Hybrid organic–inorganic hybrid perovskite (OIP) nanocrystals have gained considerable excitement due to high photoluminescence (PL) quantum yields, bandgap tunability, and narrow band emission, which are essential for photovoltaic devices, light emitting diodes (LEDs), and optical displays. While researchers have designed numerous ways to synthesize OIP nanomaterials, there is still a need to explore faster, cheaper, and scalable methods of making stable, highly performing nanomaterials for device applications. Polymers are commonly used to encapsulate OIP nanomaterials, yielding enhancements in long-term stability as well as improved PL properties. However, the exact impact of polymer chemical composition on perovskite nanocrystal growth and material properties is still unknown. Here, we reveal how polymer chemical composition directly modulates the formation of perovskite composite materials with ∼75 wt% perovskite with respect to polymer and the optical properties during a one-step, co-precipitation synthesis procedure.
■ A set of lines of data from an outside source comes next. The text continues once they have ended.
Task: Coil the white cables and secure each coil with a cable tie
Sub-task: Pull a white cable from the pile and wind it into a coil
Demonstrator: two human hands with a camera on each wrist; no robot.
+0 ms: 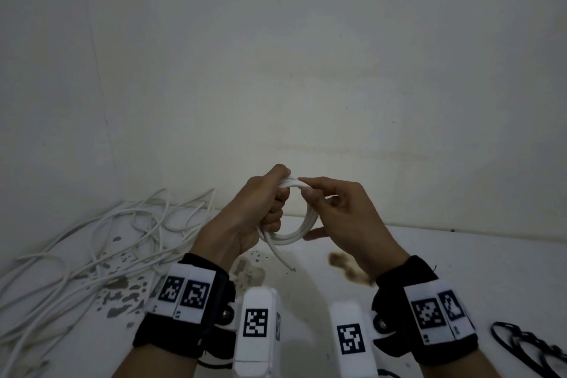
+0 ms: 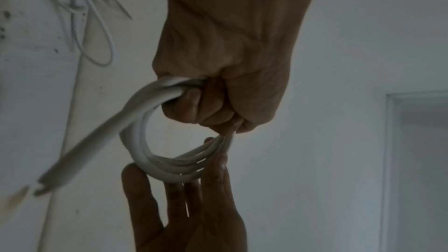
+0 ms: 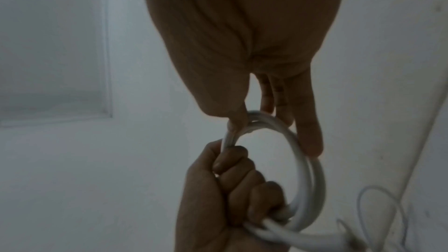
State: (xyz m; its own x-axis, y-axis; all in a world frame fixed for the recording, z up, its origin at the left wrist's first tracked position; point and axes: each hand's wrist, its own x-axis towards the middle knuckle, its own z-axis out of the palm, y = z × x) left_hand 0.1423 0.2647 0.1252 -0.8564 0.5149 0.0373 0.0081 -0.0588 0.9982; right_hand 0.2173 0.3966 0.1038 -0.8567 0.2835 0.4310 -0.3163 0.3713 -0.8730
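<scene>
Above stained table — coil between both hands.

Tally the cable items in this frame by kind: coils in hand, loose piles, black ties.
White round cable coil, gripped by the left hand and touched by the right hand: 1
Tangled pile of loose white cables: 1
Bunch of black cable ties, count unclear: 1
Total: 3
</scene>
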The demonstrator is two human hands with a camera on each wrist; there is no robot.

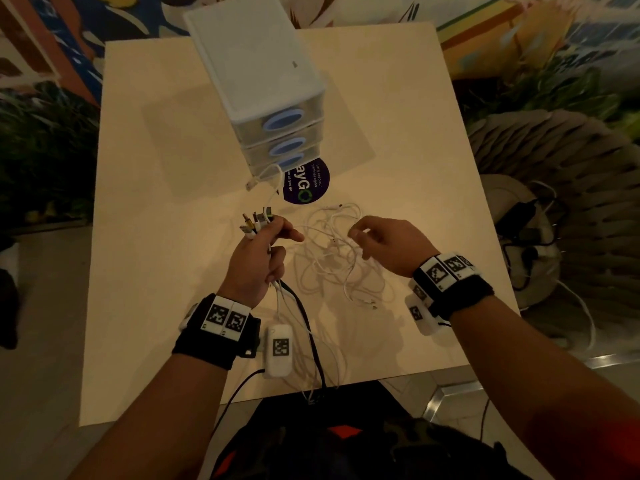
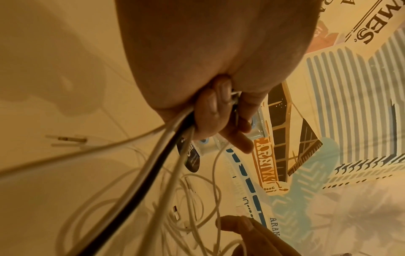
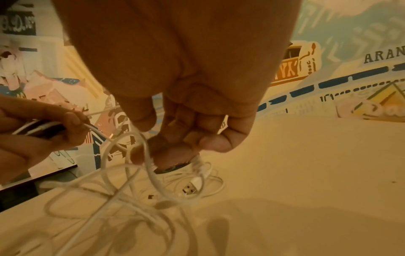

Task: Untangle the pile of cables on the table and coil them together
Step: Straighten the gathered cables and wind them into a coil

Specifically, a series of polymers were explored, poly(styrene) (PS), poly(4-vinylpyridine) (P4VP), poly(ethyleneimine) (PEI), poly(ethylene oxide) (PEO), poly(vinylpyrrolidone) (PVP), and poly(methyl methacrylate) (PMMA), to compare the structure and optical properties of the resulting OIP materials. Polymers with nitrogen-containing functional groups, such as amides, pyridine, and amines, are shown to preferentially bind to and passivate perovskite surfaces, acting as polymer macroligands. Nitrogen atoms in the polymer coordinate with under-coordinated lead ions on the perovskite surface, passivating surface defects and leading to an enhancement in the optical properties. Polymer macroligands also promote nanocrystal formation in a similar method as prototypical surface-active ligands used in nanocrystal syntheses. This work uncovers design rules for creating composite materials exhibiting desired nanostructures and enhanced optical properties for future OIP devices through the use of polymer macroligands.

Abstract Image

聚合物大配体钝化卤化物包晶表面†
有机-无机杂化过氧化物(OIP)纳米晶体具有高光致发光(PL)量子产率、带隙可调谐性和窄带发射等特点,是光伏设备、发光二极管(LED)和光学显示器所必需的,因此备受关注。虽然研究人员已经设计出许多合成 OIP 纳米材料的方法,但仍需要探索更快、更便宜、可扩展的方法,以制造稳定、高性能的纳米材料,用于设备应用。聚合物通常用于封装 OIP 纳米材料,从而提高其长期稳定性并改善其 PL 特性。然而,聚合物化学成分对包晶石纳米晶体生长和材料性能的确切影响仍然未知。在此,我们揭示了在一步共沉淀合成过程中,聚合物化学成分如何直接调节包晶含量为 ∼75 wt% 的包晶复合材料的形成,以及聚合物和材料的光学特性。具体来说,我们研究了一系列聚合物:聚(苯乙烯)(PS)、聚(4-乙烯基吡啶)(P4VP)、聚(乙烯亚胺)(PEI)、聚(环氧乙烷)(PEO)、聚(乙烯基吡咯烷酮)(PVP)和聚(甲基丙烯酸甲酯)(PMMA),以比较所得 OIP 材料的结构和光学特性。研究表明,含氮官能团(如酰胺、吡啶和胺)的聚合物能优先结合到包晶表面并使其钝化,起到聚合物大配体的作用。聚合物中的氮原子与过氧化物表面配位不足的铅离子配位,钝化表面缺陷,从而提高光学特性。聚合物大配体还能促进纳米晶体的形成,其方法与用于纳米晶体合成的原型表面活性配体类似。这项研究揭示了通过使用聚合物宏配体来制造复合材料的设计规则,这些复合材料可表现出所需的纳米结构和增强的光学性能,适用于未来的 OIP 器件。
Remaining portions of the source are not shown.